Ironically, as an artist, I am my own worst enemy in this situation. I simply cannot develop any distance from the loss that causes me such pain. Decades of theater training and acting have reinforced a natural empathy that is a part of my personality inherited directly from my mother.

In addition, I've had years to develop acute "sense memory" that allows me return not just to the thoughts I don't want to have, but also directly to the feelings I wish to avoid. And not just my own, but Lionel's as well. All of the terror, the misery, helplessness, anguish and agony that he suffered during those months in the ICU...I felt too...because I identify so closely with him.

And all those emotions -- both his and mine -- are just as fresh and raw as when first experienced. Time has done absolutely nothing to dull or dim any of it. All I have to do is stop allowing myself to be distracted -- and I am suffused and demolished by the sequence of events all over again. As vividly as when they first occurred.

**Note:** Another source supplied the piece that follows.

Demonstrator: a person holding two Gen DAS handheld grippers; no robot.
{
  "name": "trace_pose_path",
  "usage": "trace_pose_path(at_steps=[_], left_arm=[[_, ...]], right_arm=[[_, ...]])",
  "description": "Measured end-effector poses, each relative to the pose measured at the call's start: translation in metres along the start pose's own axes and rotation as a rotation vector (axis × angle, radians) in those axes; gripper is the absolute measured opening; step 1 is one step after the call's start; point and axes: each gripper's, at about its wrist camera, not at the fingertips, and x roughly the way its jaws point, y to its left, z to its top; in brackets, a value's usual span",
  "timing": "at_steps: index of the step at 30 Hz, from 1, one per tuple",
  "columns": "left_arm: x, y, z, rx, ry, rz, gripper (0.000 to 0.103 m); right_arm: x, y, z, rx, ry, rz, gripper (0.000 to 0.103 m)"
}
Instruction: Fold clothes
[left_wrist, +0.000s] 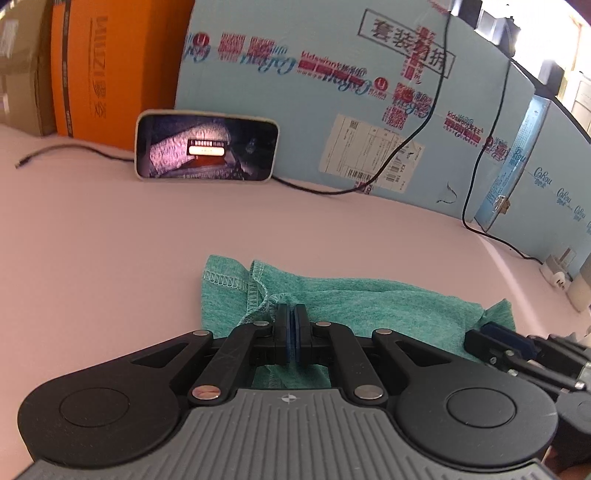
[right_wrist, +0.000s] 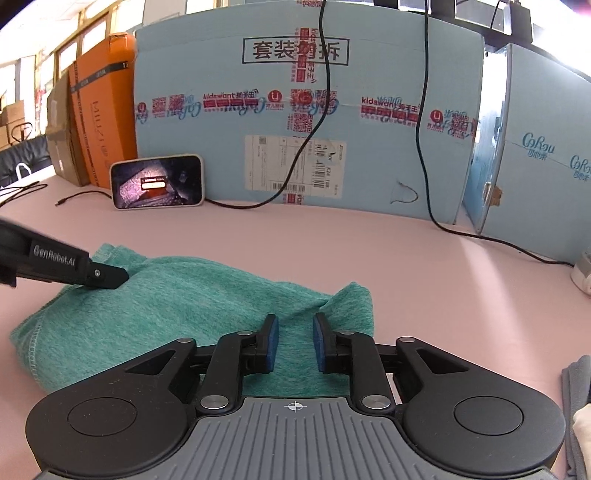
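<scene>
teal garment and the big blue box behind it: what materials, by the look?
Teal garment: soft heathered knit, probably cotton blend; matte, flecked weave, overlock stitching along the hem. Blue box: likely corrugated cardboard; matte printed face, taped seams, a paper shipping label, a folded corner edge.

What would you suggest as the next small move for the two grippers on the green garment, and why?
Probably draw the right gripper back clear of the green garment: its jaws stand apart with no cloth pinched, while the left gripper is shut at the stitched hem. The garment lies bunched on the pink table, so the right could then regrip.
</scene>
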Motion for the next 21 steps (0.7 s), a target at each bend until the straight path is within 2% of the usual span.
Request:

As long as I can keep busy and stay present, "in the moment" with tasks at hand, I can function. But another aspect of my artistic life, that part as a writer and director, has me constantly functioning as observer. Outside the situation, looking on and analyzing. There isn't a millisecond since the moment Lionel went into the hospital for the last time that my mind doesn't try to examine and re-examine. That my heart doesn't hone right back in on, to feel acutely, all over again.

And so I end up right back where I started, unable to ignore or get past the emotional elephant that remains planted stubbornly in the center of my consciousness. The more I think about it, the more I think about it... and that whirlpool pulls me right back down into the depths of a despair I seem incapable of escaping.